Book review: WOLF IN WHITE VAN, by John Darnielle (Farrar, Straus, and Giroux: 2014), 209 pp.
I could explain that Wolf in White Van is a beautiful novel about pain. That it's the story of a teenaged boy who tried and failed to kill himself and has to live with the results. Or that it's the map of the world a damaged young man creates, first in his imagination, then in the form of a multiplayer mail-order game called Trace Italian, that saves his life — makes his life possible, after the accident — but kills someone else inadvertently. That's it's a novel told backwards, all action pulling back toward the horrible event itself, the horrible event becoming a kind of black hole of plot, its gravity drawing the reader through the story steadily, relentlessly, finally. Or I could describe it as a study in Zen, though the word is never used in the book, a lesson in accepting reality and letting go of judgment. It's a kind of detachment that's not easy to pull off in any case, but especially when the reaction to your appearance is simply, "Dude, your face."
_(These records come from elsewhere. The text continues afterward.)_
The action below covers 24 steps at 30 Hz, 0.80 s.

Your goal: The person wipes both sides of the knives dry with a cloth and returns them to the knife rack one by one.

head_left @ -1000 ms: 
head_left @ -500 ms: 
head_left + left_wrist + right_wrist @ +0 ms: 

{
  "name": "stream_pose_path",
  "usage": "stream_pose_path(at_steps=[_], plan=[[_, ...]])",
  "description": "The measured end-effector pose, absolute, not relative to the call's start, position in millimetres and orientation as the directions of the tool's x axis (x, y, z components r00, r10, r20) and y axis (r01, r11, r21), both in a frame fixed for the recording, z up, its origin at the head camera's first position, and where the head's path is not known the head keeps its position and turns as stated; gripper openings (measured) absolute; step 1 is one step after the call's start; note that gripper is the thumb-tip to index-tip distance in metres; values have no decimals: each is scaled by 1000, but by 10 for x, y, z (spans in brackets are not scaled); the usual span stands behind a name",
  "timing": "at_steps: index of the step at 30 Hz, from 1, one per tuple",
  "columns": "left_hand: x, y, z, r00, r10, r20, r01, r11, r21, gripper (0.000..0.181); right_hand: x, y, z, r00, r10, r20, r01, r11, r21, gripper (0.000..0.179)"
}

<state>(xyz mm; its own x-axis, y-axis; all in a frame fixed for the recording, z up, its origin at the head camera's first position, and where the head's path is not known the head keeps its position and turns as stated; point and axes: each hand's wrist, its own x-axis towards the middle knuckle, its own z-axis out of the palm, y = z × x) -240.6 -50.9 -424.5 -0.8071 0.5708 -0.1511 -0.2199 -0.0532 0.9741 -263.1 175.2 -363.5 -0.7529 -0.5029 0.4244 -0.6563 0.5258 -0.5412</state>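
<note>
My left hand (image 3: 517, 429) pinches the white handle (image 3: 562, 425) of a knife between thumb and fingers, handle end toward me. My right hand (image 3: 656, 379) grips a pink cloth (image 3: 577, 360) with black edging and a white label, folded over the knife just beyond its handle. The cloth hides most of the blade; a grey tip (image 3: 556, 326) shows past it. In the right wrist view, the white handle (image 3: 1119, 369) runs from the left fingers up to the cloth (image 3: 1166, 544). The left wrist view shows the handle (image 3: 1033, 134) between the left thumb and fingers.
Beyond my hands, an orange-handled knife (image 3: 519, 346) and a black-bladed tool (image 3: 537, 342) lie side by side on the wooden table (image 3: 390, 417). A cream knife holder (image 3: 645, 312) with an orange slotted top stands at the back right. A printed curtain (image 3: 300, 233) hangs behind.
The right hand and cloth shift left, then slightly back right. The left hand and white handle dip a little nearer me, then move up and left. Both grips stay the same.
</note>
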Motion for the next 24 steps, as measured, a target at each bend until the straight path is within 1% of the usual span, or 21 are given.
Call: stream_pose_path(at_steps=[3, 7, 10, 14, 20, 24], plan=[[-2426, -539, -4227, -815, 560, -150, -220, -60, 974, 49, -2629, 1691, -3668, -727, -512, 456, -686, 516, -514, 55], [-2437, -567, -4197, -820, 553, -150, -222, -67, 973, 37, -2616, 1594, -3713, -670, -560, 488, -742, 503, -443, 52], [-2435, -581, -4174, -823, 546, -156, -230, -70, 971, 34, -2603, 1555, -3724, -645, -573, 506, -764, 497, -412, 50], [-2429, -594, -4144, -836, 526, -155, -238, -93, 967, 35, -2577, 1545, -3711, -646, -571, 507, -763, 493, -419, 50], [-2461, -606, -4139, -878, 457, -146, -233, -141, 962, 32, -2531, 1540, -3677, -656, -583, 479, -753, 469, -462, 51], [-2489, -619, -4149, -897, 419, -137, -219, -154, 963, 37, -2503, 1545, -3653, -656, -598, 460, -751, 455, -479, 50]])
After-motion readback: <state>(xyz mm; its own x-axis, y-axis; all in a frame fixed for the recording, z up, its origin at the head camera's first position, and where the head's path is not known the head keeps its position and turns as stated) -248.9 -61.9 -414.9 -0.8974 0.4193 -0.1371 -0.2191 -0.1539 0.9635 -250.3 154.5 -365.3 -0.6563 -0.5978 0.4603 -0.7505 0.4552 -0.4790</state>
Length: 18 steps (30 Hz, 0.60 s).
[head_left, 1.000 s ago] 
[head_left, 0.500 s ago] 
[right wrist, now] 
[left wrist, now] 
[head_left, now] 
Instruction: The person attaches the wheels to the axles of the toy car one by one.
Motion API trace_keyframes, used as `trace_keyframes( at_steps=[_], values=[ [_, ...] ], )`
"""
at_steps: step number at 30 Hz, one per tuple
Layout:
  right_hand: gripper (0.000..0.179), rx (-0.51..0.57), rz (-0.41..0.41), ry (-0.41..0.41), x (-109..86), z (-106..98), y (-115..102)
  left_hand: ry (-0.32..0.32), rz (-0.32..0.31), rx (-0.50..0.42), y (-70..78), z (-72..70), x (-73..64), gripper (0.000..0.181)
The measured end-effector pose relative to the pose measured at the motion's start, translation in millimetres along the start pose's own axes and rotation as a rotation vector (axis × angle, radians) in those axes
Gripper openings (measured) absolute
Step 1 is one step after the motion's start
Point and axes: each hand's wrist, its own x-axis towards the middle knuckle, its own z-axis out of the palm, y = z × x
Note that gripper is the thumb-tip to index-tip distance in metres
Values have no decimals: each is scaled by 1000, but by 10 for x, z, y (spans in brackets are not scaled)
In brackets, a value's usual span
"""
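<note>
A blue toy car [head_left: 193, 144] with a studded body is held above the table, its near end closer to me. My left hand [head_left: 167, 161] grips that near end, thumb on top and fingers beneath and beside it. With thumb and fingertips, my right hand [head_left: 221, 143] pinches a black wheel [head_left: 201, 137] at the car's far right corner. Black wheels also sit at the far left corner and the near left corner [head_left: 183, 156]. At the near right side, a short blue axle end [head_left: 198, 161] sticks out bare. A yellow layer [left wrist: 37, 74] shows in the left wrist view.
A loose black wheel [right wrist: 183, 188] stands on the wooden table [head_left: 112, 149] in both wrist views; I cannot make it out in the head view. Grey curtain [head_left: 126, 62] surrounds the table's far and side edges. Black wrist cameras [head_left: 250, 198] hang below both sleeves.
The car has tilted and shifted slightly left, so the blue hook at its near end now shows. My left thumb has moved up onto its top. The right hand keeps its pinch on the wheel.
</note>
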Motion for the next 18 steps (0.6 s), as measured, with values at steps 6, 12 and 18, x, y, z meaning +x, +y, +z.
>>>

"People don't usually understand this when I try to explain it, which is why I've stopped trying, nor will ever try again, no not in courtrooms nor in conferences: but when it came down to the actual moment, I was trying to make the right decision." This is Sean Phillips, years later, remembering but not exactly explaining, why he picked up that gun one night in high school. Wolf in White Van is Sean Phillips afterward, the Sean Phillips who found, somewhere in the blank - but not actually blank - white ceiling of his hospital room, a way to keep on living after the fact. "You could let your attention rest there for a while; you could imagine the future of the ceiling, the battles playing out up there, camps pitched when the building was new back in unremembered time… You can see the ceiling in the next room, following the splits of the ceiling in its neighbor, and the one beyond that in turn and then the greater canvas, the sky at night gone flat and painted white, the constellations in the cracking paint, the dust the cracks brings into being as they form, finding free land where none had been before their coming."
In the nothingness that is Sean's new life, he creates something: Trace Italian, a game of strategy in which players try to make their slow, hesitant, dangerous way to the center of an nightmarish North America and Kansas, where the great walled fortress-the Trace Italian- offers safety at last. In the year after his accident, Sean wrote all the possible moves to the game; now, years later, he mails them out, one by one, to long-distance players he'll never meet. Trace Italian is his life, metaphorically and really, his livelihood and his place of safety. His players stalk the imaginary landscape, move by move, but not Sean, master of the game. "I remain in the stasis of the opening scene, bits of gravel sticking to my face, cold night coming on. I am strong enough to endure it. I am strong enough to remain in its arms forever. I won't get up; I have seen the interior once. I'm not going back. One thing I've learned is it's better sometimes, in the weeds, to resist the temptation to stand up and follow the compass."
I can't tell you much more about Wolf in White Van other than this: you should read it. It's a mystery novel, in its own way. As soon as I finished it I was tempted to immediately begin reading again but I stopped myself. I will read it again. But not to solve the mystery, which can't be solved. At least, I don't think so. If I find out something different, I'll let you know.
Welcome to Trace Italian, a game of strategy and survival! You may now make your first move.